Beat.name not populated with logstash output

christiaanvanaken · May 19, 2017, 12:30pm

Data from Metricbeat is send to my central Logstash server and from there the output goes to Elasticsearch. If I do this, the field beat.name is always empty. If I change the Metricbeat configuration to send it to Elasticsearch directly, the field beat.name is correctly filled in with the hostname. I followed the manual for installing and configuring Metricbeat.

Please help!

ruflin · May 19, 2017, 12:56pm

Please share your beat version, beat config, LS config, LS version.

christiaanvanaken · May 19, 2017, 1:17pm

metricbeat version 5.4.0
logstash 5.4.0

file /etc/metricbeat/metricbeat.yml:

#----------------------------- Logstash output --------------------------------
output.logstash:

The Logstash hosts

hosts: ["monserver:5044"]

Optional SSL. By default is off.

List of root certificates for HTTPS server verifications

ssl.certificate_authorities: ["/etc/metricbeat/certificate.crt"]

Certificate for SSL client authentication

#ssl.certificate: "/etc/pki/client/cert.pem"

Client Certificate Key

#ssl.key: "/etc/pki/client/cert.key"

file /etc/logstash/conf.d/02-metricbeat.conf:

input {
beats {
port => 5044
codec => "json_lines"
ssl => true
ssl_certificate => "/etc/logstash/certificate.crt"
ssl_key => "/etc/logstash/certificate.key"
}
}

output {
elasticsearch {
hosts => "localhost:9200"
manage_template => false
index => "%{[@metadata][beat]}-%{+YYYY.MM.dd}"
document_type => "%{[@metadata][type]}"
}
}

ruflin · May 22, 2017, 10:34am

Why do you use the json codec?

christiaanvanaken · May 22, 2017, 7:00pm

Well it does not matter if I put it in there or not. Either way it does give me the beat.name.

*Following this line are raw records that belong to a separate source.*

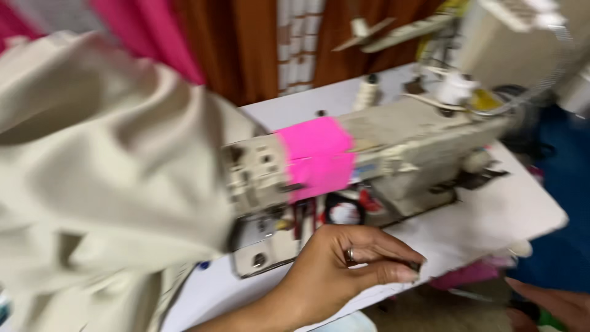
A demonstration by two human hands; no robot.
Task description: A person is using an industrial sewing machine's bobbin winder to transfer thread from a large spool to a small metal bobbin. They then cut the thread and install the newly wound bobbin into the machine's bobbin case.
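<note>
The view is motion-blurred. My left hand (344, 267), with a ring on one finger, reaches to the right over the front edge of the white table (510, 215). It pinches a small dark object (416, 267) between thumb and fingertips. A beige industrial sewing machine (393, 154), wrapped in a bright pink band (316, 157), stands just behind this hand. A large beige cloth (104, 178) fills the left side and drapes over the machine's head end. Part of my right hand (547, 301) shows at the bottom right corner, beside something dark and green.
A thread cone (367, 92) and a thread stand sit behind the machine. Brown and pink curtains (233, 43) hang at the back. A pink cloth (467, 273) hangs below the table's front edge. Blue material (565, 184) lies to the right.
</note>
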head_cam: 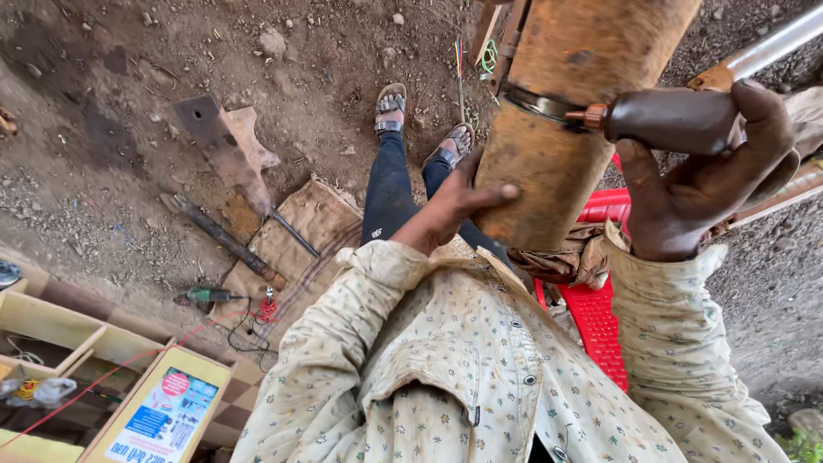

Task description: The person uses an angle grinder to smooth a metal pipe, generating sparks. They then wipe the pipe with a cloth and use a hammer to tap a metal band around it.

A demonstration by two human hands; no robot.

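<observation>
A thick rusty orange cylinder (570,111) stands up in front of me, ringed by a metal band clamp (536,103). My left hand (463,201) presses flat against its lower left side, thumb on the front. My right hand (707,176) grips the dark brown handle of a tool (669,120) whose copper-coloured tip touches the clamp. I sit on a red plastic stool (596,321), legs stretched out, sandalled feet (420,124) on the dirt.
On the dirt to the left lie a rusty metal plate (225,146), a long iron bar (225,242), a burlap sack (309,227) and a green-handled tool with wires (214,296). Wooden crates (94,343) stand at the lower left. A metal pipe (771,47) crosses the upper right.
</observation>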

ruflin · May 23, 2017, 1:10pm

Can you enable the ruby debug output on LS to see if the events you receive that the beat.name set in it?

christiaanvanaken · May 24, 2017, 12:46pm

output received {"event"=>{"@timestamp"=>2017-05-24T12:48:18.417Z, "system"=>{"process"=>{"memory"=>{"rss"=>{"pct"=>0.0009, "bytes"=>3497984}, "size"=>224391168, "share"=>2859008}, "cmdline"=>"/usr/local/psa/admin/bin/modules/watchdog/monit -Ic /usr/local/psa/etc/modules/watchdog/monitrc", "pgid"=>824, "name"=>"monit", "cpu"=>{"start_time"=>"2017-05-02T22:03:36.000Z", "total"=>{"pct"=>0.0}}, "pid"=>824, "state"=>"sleeping", "fd"=>{"limit"=>{"hard"=>4096, "soft"=>1024}, "open"=>5}, "ppid"=>1, "username"=>"root"}}, "host"=>"", "metricset"=>{"rtt"=>55135, "module"=>"system", "name"=>"process"}, "GeoLocation"=>{}}}

I suppressed the real hostname, but it looks like the beat stuff is not coming to LS.

christiaanvanaken · May 24, 2017, 7:47pm

Problem solved, my mistake. I have more then one inpuf defined so I needed to add some tags to make sure the right filters and outputs are used.

system · June 21, 2017, 7:47pm

This topic was automatically closed 28 days after the last reply. New replies are no longer allowed.